Sharing data between Docker host and docker containers

We can map volumes on Docker host and docker containers during container creation

Let’s map /root folder on Docker host to container we are about to create:

 docker run --rm --hostname dockerA --name dockerA -it -v "$(pwd)"/create.sh:/create.sh ubuntu bash

–rm:deletes container after exiting

–hostname:container’s hostname

–name:friendly docker name

-it:interactive run (i) and attach terminal (t)

-v:map Docker host volume to docker container

In this example,i mapped ~/root.create.sh script to docker container “$(pwd)” -current host directory (-v “$(pwd)”/create.sh:/create.sh)

root@ubuntu:~# docker run --rm --hostname dockerA --name dockerA -it -v "$(pwd)"/create.sh:/create.sh ubuntu bash
root@dockerA:/# hostname
dockerA
root@dockerA:/# ls
bin boot create.sh dev etc home lib lib64 media mnt opt proc root run sbin srv sys tmp usr var
root@dockerA:/#

As we can see,script create.sh is copied to docker container root directory (/)
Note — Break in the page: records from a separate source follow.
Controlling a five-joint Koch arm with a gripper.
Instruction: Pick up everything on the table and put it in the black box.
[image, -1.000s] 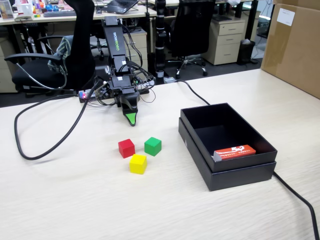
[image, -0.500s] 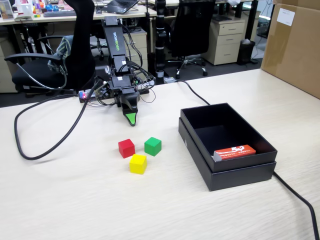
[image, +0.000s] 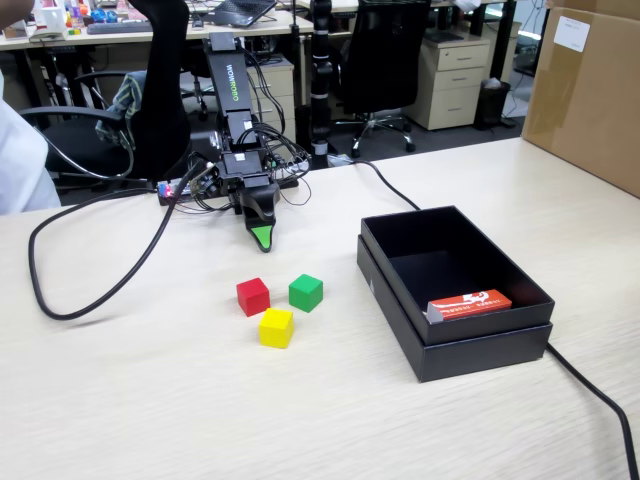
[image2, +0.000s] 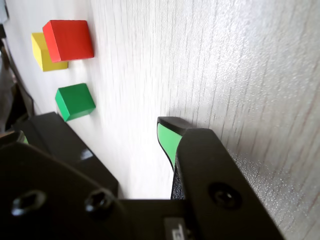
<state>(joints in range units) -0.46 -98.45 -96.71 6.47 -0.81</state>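
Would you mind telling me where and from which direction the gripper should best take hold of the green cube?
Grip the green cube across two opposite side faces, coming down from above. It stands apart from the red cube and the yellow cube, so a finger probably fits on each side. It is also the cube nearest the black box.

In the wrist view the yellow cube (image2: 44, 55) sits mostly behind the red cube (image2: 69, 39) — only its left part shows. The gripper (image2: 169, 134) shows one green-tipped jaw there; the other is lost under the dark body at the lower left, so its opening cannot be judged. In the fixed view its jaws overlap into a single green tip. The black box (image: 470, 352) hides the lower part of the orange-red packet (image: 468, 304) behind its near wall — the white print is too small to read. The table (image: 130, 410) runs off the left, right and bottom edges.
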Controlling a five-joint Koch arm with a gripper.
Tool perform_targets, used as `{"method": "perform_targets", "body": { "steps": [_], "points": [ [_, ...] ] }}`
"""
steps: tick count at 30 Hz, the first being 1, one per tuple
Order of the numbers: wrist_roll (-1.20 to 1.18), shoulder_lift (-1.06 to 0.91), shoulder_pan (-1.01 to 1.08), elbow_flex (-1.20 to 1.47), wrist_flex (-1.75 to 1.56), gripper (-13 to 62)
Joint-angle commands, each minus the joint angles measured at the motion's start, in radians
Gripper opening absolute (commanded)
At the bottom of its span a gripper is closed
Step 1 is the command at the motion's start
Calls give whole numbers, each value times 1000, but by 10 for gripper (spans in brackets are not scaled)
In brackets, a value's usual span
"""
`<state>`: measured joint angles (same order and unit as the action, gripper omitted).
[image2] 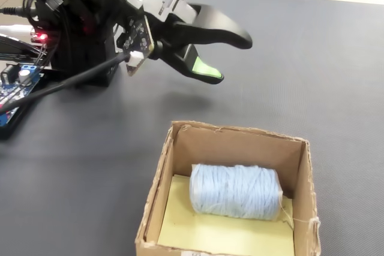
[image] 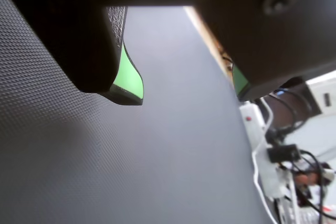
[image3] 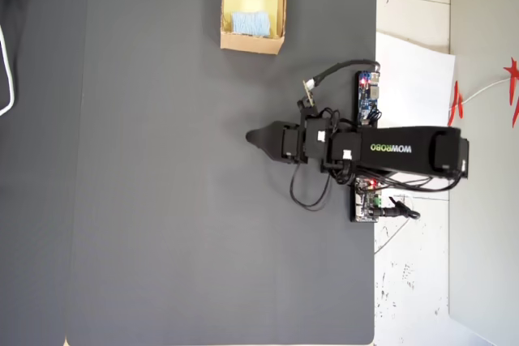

What does create.sh script do:

mkdir -p /docker

if [ "$HOSTNAME" = ubuntu ];then

for f in {1..3}
do
echo ubuntu > "/docker/docker-$f.txt"
done

elif [ "$HOSTNAME" = dockerA ];then
mkdir -p /folder_from_ubuntu
for f in {1..3} do echo dockerA > "/folder_from_ubuntu/docker-$f.txt"
done
else
mkdir -p /folder_from_ubuntu
for f in {1..3} do echo dockerB > "/folder_from_ubuntu/docker-$f.txt"
done
fi

First create /docker folder if it’s not exist,then it creates three files named /docker/docker-[1-3].txt then in these files writes output of $HOSTNAME variable,so if script runs on Docker host,”ubuntu” (docker host hotname),will be written to these files,and so on.

When run ~/create.sh script on Docker host,/docker folder will be created with 3 files (docker-[1-3].txt)

root@ubuntu:~# ./create.sh
root@ubuntu:~# ls /docker/
docker-1.txt docker-2.txt docker-3.txt
root@ubuntu:~# cat /docker/docker-1.txt
ubuntu

Now map ~ and /docker folder to docker container,(remember,docker run –rm switch automatically deletes container upon exit)

docker run --rm --hostname dockerA --name dockerA -it -v "$(pwd)"/create.sh:/create.sh -v /docker:/folder_from_ubuntu ubuntu bash

Now not only ~ folder from host is mapped to container,but also /docker folder  (-v /docker:/folder_from_ubuntu),instead “folder_from_ubuntu” we can put any name we want.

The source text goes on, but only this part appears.